Pearlstein looked at me, his interviewer, and added sardonically, “And that’s where it came from.”  He was referring, of course, to Warhol’s much-quoted saying, “In the future, everyone will be famous for 15 minutes.”

I have been thinking about Warhol lately for two reasons.  The first is the Netflix series The Andy Warhol Diaries, an entertaining if ultimately sad series that presents the artist as world-famous and yet unable to find the lasting love he privately longed for.  The other reason is the upcoming sale (May 9) of one of Warhol’s iconic paintings of Marilyn Monroe, Shot Sage Blue Marilyn at Christie’s.

Christie’s online catalogue says “Estimate on Request” regarding the painting, but it has been widely reported that Christie’s expects the work to bring as much as $200 million, eclipsing the previous Warhol record at auction of $105.4 million set by Car Crash (Double Disaster) in 2013.

Andy Warhol, Shot Sage Blue Marilyn, silkscreen on canvas, 40 x 40 inches.  Photo courtesy Christie’s.

Warhol used photographs of everyone from Marlon Brando to Liza Minnelli in his paintings, but the Big Three, in terms of desirability, are Elvis Presley, Jackie Kennedy, and Marilyn Monroe.  It could be argued that, of the three, Marilyn is numero uno.  She died, still beautiful, at the height of her fame and remains a symbol of sex appeal in a way that Brigitte Bardot, her near contemporary who is still alive, has not.

The upcoming sale has Christie’s spokespeople hyperventilating.  Alex Rotter, the chairman of their 20th-21st Century department said, “Shot Sage Blue Marilyn is the absolute pinnacle of American Pop. The painting transcends the genre of portraiture, superseding 20th century art and culture. Standing alongside Botticelli’s Birth of Venus,  Da Vinci’s Mona Lisa, and Picasso’s Les Demoiselle d’Avignon, Warhol’s Marilyn is one of the greatest paintings of all time.”

Botticelli, Da Vinci, and Picasso – that’s some company to stand beside.  I don’t know if I’d go that far, but all auction houses (and dealers) engage in bombastic hoopla at times, as when five years ago Christie’s touted a portrait of Christ recently attributed to Da Vinci as “the male Mona Lisa.”

Whether or not Warhol is fit to rub elbows with Da Vinci et al., there’s no doubt that he is now more influential that he was at his death.   His quip about 15-minute fame seems incredibly prescient in the age of Tik Tok and Instagram (which everyone who knew Warhol says he would have loved).  His unabashed queerness, his gender-bending, and his embrace, at once admiring and ironic, of fashion and popular culture permeate contemporary art and may well be America’s most influential export.  You may love Warhol or hate him, but you can’t get away from him.

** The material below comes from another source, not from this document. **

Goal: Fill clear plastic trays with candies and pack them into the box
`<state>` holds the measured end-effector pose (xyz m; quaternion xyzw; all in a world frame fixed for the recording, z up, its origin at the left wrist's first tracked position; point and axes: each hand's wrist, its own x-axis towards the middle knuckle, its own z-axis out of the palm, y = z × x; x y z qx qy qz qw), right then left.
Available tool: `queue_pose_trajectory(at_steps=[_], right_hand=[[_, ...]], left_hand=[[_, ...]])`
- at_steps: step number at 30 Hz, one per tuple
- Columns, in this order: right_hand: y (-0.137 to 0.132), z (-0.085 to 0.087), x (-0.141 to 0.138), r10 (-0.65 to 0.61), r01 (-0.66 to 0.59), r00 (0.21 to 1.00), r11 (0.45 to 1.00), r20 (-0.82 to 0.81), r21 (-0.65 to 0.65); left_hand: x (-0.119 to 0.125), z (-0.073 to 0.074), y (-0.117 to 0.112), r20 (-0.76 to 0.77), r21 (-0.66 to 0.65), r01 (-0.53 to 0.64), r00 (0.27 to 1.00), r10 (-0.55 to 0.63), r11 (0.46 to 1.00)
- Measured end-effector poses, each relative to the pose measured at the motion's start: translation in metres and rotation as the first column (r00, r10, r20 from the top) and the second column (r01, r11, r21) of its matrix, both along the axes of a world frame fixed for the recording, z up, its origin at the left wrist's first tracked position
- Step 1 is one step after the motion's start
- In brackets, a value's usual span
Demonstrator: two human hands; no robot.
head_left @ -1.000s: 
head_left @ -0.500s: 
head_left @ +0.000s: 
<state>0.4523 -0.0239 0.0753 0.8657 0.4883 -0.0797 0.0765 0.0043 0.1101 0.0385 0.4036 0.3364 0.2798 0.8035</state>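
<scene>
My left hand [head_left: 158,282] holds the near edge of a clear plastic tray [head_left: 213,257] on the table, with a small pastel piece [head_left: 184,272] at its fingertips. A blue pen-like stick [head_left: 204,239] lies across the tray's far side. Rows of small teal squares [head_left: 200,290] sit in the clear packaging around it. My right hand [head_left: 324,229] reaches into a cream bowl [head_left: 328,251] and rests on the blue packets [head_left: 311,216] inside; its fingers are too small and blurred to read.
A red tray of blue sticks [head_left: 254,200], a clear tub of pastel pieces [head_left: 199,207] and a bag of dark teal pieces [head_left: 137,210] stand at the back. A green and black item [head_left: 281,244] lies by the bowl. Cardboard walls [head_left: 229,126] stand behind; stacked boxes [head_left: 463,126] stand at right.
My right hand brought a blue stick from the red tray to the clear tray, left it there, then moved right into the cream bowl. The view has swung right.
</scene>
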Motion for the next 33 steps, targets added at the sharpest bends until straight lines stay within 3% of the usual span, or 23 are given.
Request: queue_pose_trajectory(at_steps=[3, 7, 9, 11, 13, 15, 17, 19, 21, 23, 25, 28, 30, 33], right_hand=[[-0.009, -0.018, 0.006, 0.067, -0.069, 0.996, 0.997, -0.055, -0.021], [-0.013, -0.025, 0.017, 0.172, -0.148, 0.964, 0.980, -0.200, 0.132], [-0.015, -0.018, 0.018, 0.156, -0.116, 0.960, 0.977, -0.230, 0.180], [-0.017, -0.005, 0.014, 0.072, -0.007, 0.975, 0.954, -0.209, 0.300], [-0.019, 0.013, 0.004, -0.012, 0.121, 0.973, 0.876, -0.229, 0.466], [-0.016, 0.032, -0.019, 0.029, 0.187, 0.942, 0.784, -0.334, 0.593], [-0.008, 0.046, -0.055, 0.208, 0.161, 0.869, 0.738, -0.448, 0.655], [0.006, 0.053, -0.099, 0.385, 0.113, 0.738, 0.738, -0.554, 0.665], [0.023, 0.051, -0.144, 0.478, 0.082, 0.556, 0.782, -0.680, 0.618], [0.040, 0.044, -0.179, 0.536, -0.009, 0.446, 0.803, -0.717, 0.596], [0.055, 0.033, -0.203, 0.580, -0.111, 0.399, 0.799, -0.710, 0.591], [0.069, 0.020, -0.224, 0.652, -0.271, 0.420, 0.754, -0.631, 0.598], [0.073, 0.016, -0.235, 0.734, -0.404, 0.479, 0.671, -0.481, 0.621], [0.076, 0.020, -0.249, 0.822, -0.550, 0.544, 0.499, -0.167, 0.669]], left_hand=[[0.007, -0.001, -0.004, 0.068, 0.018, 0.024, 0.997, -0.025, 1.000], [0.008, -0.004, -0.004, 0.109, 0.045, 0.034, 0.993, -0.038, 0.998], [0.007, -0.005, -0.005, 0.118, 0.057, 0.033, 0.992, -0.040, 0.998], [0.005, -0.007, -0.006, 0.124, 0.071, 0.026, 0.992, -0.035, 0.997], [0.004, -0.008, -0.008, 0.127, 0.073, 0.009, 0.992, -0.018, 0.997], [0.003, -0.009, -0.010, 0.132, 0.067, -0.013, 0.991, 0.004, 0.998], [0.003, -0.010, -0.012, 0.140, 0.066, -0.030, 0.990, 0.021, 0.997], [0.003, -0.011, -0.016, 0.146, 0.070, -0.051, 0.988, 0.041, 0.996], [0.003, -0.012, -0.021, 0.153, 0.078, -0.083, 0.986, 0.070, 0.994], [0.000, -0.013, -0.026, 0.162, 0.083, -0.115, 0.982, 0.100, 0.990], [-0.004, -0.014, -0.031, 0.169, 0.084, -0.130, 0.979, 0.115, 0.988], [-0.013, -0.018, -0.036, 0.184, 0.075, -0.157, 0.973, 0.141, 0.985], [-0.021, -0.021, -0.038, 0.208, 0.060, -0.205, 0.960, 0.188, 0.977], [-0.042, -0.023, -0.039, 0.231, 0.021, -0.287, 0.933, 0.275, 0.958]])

It strikes me that to use the words “love Warhol” and “love Warhol’s work” as interchangeable terms acknowledges an inseparable connection between the two that I would grant to few other artists.  I had a professor in grad school who said, “What Andy Warhol is, is as important as what Andy Warhol does.”

“How can you say that?” I argued.  “In 50 years Warhol will be dead, and his works will have to stand on their own.  His persona won’t matter then.”  In time, however, I came to see Warhol as analogous to Oscar Wilde, another artist with an outrageous persona which became inseparable from the art he made.  Or rather, his persona was just another piece of the art he made.

A persona can help the appreciation of an artist’s work or hurt it – just look at Salvador Dali making the rounds of late-night talk shows, his artistic reputation diminishing in an inverse relationship with the length of his mustache.  And an artist without a persona can do just fine – look at Philip Pearlstein, who created a substantial body of admirable work that is safely ensconced in museum collections today.  But a Pearlstein painting of an anonymous model won’t sell for $200 million.  Andy and Marilyn – a perfect storm.